Mattis in Surprise Afghanistan Trip: Taliban Interested in Talks with Kabul

Mattis in Surprise Afghanistan Trip: Taliban Interested in Talks with Kabul

Tuesday, 13 March, 2018 - 09:00
US Defense Secretary Jim Mattis. (AP)
Asharq Al-Awsat
US Secretary of Defense Jim Mattis made an unannounced visit to Afghanistan on Tuesday where he said that some Taliban elements were interested in holding talks with Kabul.

“There is interest that we’ve picked up from the Taliban side,” Mattis told reporters before landing in Kabul, saying the signs dated back several months.

Afghan President Ashraf Ghani offered talks without preconditions with the Taliban insurgents last month, in what was seen by US officials as a major overture from Kabul.

“We’ve had some groups of Taliban - small groups - who have either started to come over or expressed an interest in talking,” Mattis said.

He added that some of his indications, which he did not detail, dated back before Ghani’s remarks.

“In other words, it may not be that the whole Taliban comes over in one fell swoop,” he stated.

Mattis, a retired Marine general who commanded US troops in southern Afghanistan in the opening weeks of the war in 2001, said getting the Taliban to reconcile en masse may be "a bridge too far." So the emphasis is on drawing in Taliban elements piecemeal.

The United States has in the past also expressed hope of “peeling off” elements of the Taliban and it was unclear how this new effort might be different.

Western diplomats and officials in Kabul say contacts involving intermediaries have been underway with the aim of agreeing on ground rules and potential areas of discussion for possible talks with at least some elements in the Taliban.

However, the insurgents, who seized a district center in western Afghanistan earlier this week, have given no public sign of accepting Ghani’s offer, instead issuing several statements suggesting they intended to keep fighting.

The United States has stepped up assistance to the Afghan military and greatly increased air strikes against the Taliban as part of its new regional strategy announced last year, in a bid to break the stalemate and force the insurgents to the negotiating table.

Mattis said the goal was to convince the Taliban insurgents that they could not win, which would hopefully push them towards reconciliation.

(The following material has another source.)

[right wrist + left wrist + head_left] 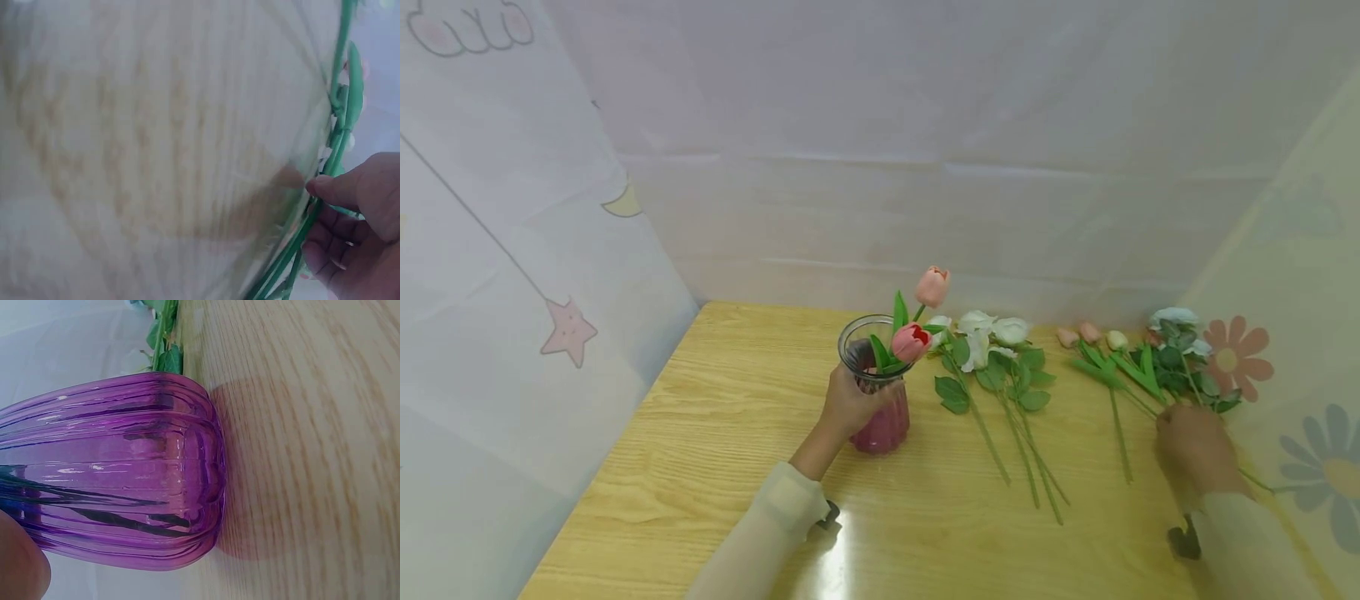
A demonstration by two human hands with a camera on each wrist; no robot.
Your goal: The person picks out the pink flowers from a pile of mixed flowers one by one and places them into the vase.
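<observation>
Purple vase stands upright, long axis vertical, mouth up, just left of the white flowers; the left hand clasps it, thumb and fingers wrapped around. Well right of the white flowers, the right hand pinches green stems between thumb and fingers.

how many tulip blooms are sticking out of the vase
2: a lighter pink tulip reaching higher, and a deeper pink tulip lower, by the rim of the vase. Another bloom hidden behind these can't be fully ruled out.
</observation>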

However, Taliban fighters control large parts of the country, the Kabul government itself is deeply divided and thousands of Afghan soldiers and civilians are killed every year.

Uzbekistan is set to host an Afghan peace conference later this month, where participants are expected to call for direct talks between the militant group and Ghani’s government.

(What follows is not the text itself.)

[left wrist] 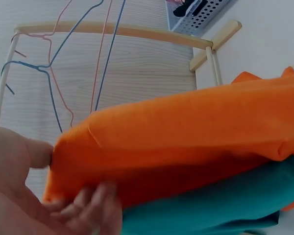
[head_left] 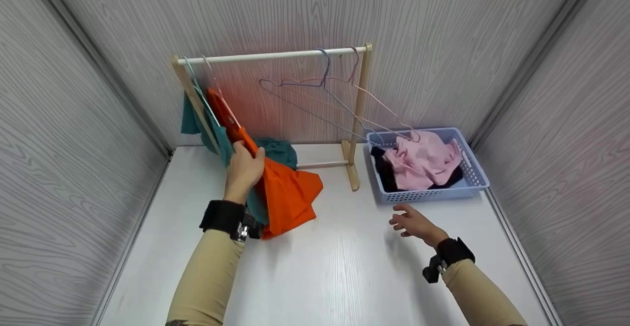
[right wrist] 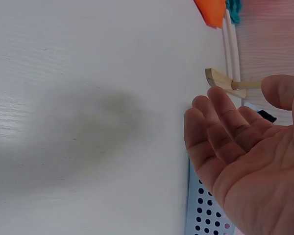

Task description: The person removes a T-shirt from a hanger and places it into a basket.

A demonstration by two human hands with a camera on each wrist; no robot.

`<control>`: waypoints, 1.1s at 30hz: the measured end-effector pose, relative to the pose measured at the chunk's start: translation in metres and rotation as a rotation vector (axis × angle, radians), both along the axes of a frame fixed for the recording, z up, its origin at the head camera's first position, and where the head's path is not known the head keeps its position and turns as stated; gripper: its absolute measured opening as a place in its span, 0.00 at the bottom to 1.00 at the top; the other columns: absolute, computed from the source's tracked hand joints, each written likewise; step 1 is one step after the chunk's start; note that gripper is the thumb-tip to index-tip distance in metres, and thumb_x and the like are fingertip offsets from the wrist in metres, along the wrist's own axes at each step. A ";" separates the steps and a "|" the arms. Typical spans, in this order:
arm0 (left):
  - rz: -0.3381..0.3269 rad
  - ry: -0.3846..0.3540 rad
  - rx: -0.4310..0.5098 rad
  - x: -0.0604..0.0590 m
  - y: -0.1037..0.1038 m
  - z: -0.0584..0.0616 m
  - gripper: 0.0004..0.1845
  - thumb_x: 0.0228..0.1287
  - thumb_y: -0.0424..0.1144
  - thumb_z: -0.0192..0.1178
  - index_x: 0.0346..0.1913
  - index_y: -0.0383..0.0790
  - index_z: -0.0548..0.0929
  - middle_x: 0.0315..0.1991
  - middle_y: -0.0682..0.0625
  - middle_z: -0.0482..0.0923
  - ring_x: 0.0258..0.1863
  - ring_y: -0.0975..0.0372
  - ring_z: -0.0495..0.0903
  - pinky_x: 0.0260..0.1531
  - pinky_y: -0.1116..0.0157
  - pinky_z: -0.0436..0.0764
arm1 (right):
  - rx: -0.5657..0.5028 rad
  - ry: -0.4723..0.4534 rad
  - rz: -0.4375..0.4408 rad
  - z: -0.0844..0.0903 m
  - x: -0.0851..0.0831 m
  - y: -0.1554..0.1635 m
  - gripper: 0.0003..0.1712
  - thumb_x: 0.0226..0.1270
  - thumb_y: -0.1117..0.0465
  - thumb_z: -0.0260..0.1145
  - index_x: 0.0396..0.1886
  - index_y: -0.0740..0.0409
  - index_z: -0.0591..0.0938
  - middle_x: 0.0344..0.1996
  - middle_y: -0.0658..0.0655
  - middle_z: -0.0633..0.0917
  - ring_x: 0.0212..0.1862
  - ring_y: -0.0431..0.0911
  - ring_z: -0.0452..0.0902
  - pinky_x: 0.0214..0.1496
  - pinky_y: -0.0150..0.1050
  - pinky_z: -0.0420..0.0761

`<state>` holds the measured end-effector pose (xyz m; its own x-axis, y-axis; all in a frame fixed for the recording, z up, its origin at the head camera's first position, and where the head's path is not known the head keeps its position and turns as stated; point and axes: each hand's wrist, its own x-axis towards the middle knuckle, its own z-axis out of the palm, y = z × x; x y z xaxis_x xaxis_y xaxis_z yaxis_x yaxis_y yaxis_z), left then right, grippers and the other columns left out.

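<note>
My left hand (head_left: 244, 168) grips the near edge of an orange garment (head_left: 290, 193), its thumb on the cloth and its fingers at the underside in the left wrist view. This garment hangs from a pale pink hanger (head_left: 228, 104) at the rack's left end. Beside it, a teal garment (head_left: 224, 144) hangs on a light green hanger (head_left: 206, 104). My right hand (head_left: 416, 225) is held over the table in front of the basket, holding nothing; in the right wrist view its fingers (right wrist: 225, 107) are loosely bent.
The rack has a white rail (head_left: 266, 56) and wooden posts (head_left: 362, 89). A blue hanger (head_left: 325, 83) and a pink hanger (head_left: 353, 81) hang bare near its right end. At the right, a light blue basket (head_left: 475, 171) holds pink cloth (head_left: 428, 158) and dark cloth (head_left: 386, 171).
</note>
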<state>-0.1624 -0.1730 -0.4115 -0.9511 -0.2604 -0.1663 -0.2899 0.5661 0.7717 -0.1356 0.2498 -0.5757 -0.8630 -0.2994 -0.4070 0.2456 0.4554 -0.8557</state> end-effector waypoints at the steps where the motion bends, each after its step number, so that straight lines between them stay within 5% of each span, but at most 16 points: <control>1: 0.010 0.007 -0.011 -0.001 0.001 -0.001 0.33 0.76 0.52 0.43 0.73 0.38 0.50 0.60 0.37 0.69 0.50 0.49 0.74 0.55 0.51 0.75 | -0.004 -0.004 -0.005 -0.002 0.001 -0.001 0.29 0.78 0.56 0.49 0.70 0.67 0.57 0.57 0.74 0.77 0.58 0.64 0.76 0.51 0.46 0.80; 7: 0.038 0.024 -0.008 -0.011 0.001 0.001 0.26 0.78 0.50 0.40 0.69 0.37 0.58 0.55 0.39 0.71 0.48 0.50 0.74 0.52 0.53 0.76 | -0.025 -0.007 -0.003 -0.008 0.003 -0.003 0.30 0.79 0.55 0.48 0.70 0.66 0.54 0.56 0.75 0.77 0.56 0.61 0.77 0.51 0.48 0.80; 11: 0.016 -0.016 0.129 -0.014 -0.004 0.003 0.24 0.78 0.47 0.39 0.70 0.40 0.58 0.57 0.42 0.71 0.48 0.55 0.74 0.47 0.60 0.77 | -0.036 -0.015 0.003 -0.012 0.003 -0.004 0.28 0.79 0.56 0.47 0.69 0.67 0.57 0.57 0.76 0.76 0.55 0.60 0.78 0.49 0.45 0.80; 17: -0.037 -0.003 0.279 -0.015 -0.006 0.004 0.19 0.78 0.42 0.38 0.66 0.41 0.61 0.45 0.47 0.69 0.30 0.63 0.72 0.28 0.71 0.75 | -0.030 -0.028 0.006 -0.016 0.005 -0.003 0.27 0.79 0.55 0.48 0.68 0.67 0.59 0.56 0.75 0.78 0.53 0.57 0.79 0.48 0.44 0.81; 22: -0.090 0.055 0.334 -0.012 -0.001 0.012 0.17 0.78 0.41 0.39 0.65 0.42 0.62 0.40 0.49 0.68 0.24 0.64 0.70 0.23 0.71 0.73 | -0.028 -0.027 0.011 -0.017 0.005 -0.004 0.26 0.78 0.56 0.49 0.67 0.67 0.60 0.55 0.75 0.79 0.53 0.58 0.79 0.48 0.44 0.80; 29: -0.203 0.133 0.276 0.000 0.007 0.031 0.14 0.77 0.40 0.41 0.60 0.43 0.65 0.39 0.48 0.68 0.25 0.60 0.69 0.22 0.69 0.74 | -0.003 -0.038 0.009 -0.016 0.007 -0.004 0.27 0.78 0.57 0.50 0.68 0.67 0.60 0.55 0.74 0.79 0.55 0.61 0.79 0.48 0.45 0.80; 33: -0.216 0.143 0.144 0.005 0.005 0.037 0.17 0.74 0.38 0.40 0.62 0.42 0.65 0.45 0.45 0.70 0.35 0.56 0.72 0.35 0.65 0.76 | 0.012 -0.049 0.014 -0.014 0.010 -0.004 0.26 0.77 0.58 0.50 0.67 0.68 0.61 0.55 0.73 0.79 0.55 0.60 0.79 0.49 0.45 0.80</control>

However, the Taliban appears likely to miss that conference and have so far ruled out direct talks with the Western-backed government in Kabul, which they say is an illegitimate, foreign-imposed regime.

They have offered to talk directly to the United States about a possible peace agreement.

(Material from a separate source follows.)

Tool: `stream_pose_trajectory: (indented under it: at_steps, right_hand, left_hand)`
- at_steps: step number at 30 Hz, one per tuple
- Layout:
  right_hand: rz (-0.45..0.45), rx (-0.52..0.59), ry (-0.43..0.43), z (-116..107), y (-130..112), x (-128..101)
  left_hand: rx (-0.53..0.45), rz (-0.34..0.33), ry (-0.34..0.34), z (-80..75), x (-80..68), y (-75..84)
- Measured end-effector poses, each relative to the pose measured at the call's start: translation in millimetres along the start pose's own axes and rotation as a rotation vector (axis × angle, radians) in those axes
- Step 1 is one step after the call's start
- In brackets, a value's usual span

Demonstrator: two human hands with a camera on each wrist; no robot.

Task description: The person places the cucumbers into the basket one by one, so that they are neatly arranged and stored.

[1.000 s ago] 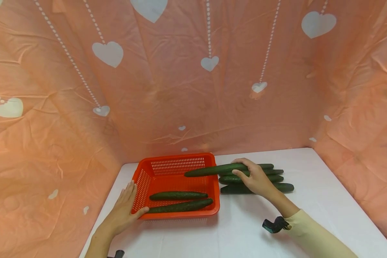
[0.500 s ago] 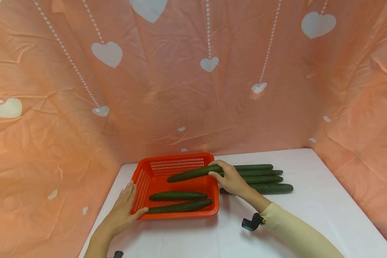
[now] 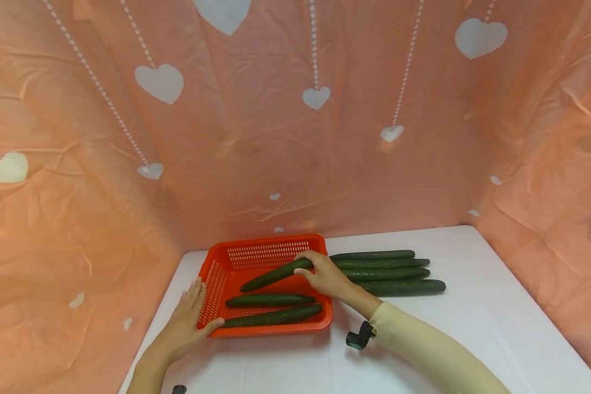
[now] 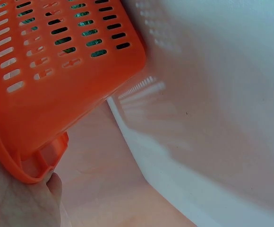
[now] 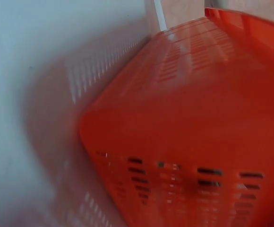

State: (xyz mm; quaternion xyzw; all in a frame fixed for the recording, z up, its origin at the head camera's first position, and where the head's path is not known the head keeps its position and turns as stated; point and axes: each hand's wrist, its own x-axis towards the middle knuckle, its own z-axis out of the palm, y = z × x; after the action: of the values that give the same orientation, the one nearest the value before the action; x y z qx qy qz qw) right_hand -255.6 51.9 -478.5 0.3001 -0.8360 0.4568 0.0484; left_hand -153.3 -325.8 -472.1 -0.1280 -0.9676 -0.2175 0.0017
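Head view: right hand (image 3: 326,278) grips one end of a cucumber (image 3: 274,275), fingers curled over it and thumb beneath; the cucumber slants down to the left, its free end low over the inside of the orange basket (image 3: 266,249), above the basket floor and apart from the others there. Two more cucumbers lie flat in the basket: one in the middle (image 3: 270,300), one along the near wall (image 3: 273,316), roughly parallel to each other. Left hand (image 3: 187,323) rests against the basket's left near corner, fingers straight along the outer left wall, thumb hooked on the near rim; it holds nothing else. Basket sits on a white table (image 3: 423,339), at its far left, close to the pink heart-print backdrop (image 3: 295,137). Just right of the basket, four cucumbers (image 3: 389,271) lie side by side on the table, lengthwise left to right, touching one another. A small dark device (image 3: 358,335) is strapped at the right wrist, at the cuff of a pale yellow sleeve (image 3: 423,350). Left wrist view: slotted basket wall (image 4: 56,66) fills the upper left, green showing through the slots; part of the left hand (image 4: 19,198) presses under the rim at the corner. Right wrist view: blurred, only the basket's outer wall (image 5: 189,118) and the table (image 5: 33,71) can be made out; fingers not visible there.
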Motion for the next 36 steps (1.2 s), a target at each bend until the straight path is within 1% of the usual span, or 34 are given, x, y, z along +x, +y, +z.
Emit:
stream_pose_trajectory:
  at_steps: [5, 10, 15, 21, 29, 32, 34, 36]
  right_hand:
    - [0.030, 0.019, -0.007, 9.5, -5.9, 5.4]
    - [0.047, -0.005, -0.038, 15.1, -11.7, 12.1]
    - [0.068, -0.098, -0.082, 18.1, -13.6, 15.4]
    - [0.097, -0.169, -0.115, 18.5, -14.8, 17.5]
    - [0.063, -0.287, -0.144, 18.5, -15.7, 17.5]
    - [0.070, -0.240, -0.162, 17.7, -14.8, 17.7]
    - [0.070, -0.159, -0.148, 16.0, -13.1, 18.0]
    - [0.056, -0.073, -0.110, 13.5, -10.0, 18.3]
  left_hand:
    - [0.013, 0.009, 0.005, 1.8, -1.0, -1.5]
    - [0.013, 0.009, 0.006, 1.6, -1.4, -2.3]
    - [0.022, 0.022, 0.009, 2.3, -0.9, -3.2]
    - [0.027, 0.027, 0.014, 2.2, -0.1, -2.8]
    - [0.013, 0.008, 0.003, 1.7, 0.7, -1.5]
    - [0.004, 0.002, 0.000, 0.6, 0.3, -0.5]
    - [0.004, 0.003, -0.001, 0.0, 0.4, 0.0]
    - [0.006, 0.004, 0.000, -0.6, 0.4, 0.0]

Asked whether the United States would be willing to talk directly with the Taliban, Mattis reiterated the US position that the talks should be led by Kabul.

“We want the Afghans to lead and provide the substance to the reconciliation effort,” Mattis said.

"We do look toward a victory in Afghanistan," he said, adding, "Not a military victory — the victory will be a political reconciliation" with the Taliban.

He defined victory in Afghanistan as a political settlement between the Taliban and the government, and an Afghan military that is capable of securing the country largely on its own. At that point, he said, Afghanistan would not be "a haven for attacks internationally" as it was when al-Qaida used the country as a launching pad for the attacks of September 11, 2001.

While the United States has been stepping up battlefield pressure, Afghanistan’s international partners have sought to build diplomatic support from neighboring countries to push the militants to the negotiating table.

US President Donald Trump’s administration has also piled pressure on Pakistan to crack down on militant safe havens on its side of the Afghan-Pakistan border. Mattis said he had seen some positive indications from Islamabad, noting some Pakistani military operations along the border.

Outlining his goals for the trip, Mattis said he wanted to get an assessment of both the re-tooled US war effort as well as the reconciliation efforts.

Reconciliation, Mattis said, was “almost an equal priority of my interest going in.”

US intelligence officials are predicting the war will remain stalemated as the traditionally most intensive fighting season begins this spring.

As part of an effort to bolster Afghan fighting strength, the US in recent weeks sent an Army group of about 800 soldiers, accompanied by several hundred support troops, to advise the Afghans closer to the front lines. The US also shifted A-10 attack planes and other aircraft from striking ISIS in Syria and Iraq to Afghanistan as part of Trump's new approach.

These and other moves boosted the number of US troops in Afghanistan by at least 3,500 to a total of more than 14,000.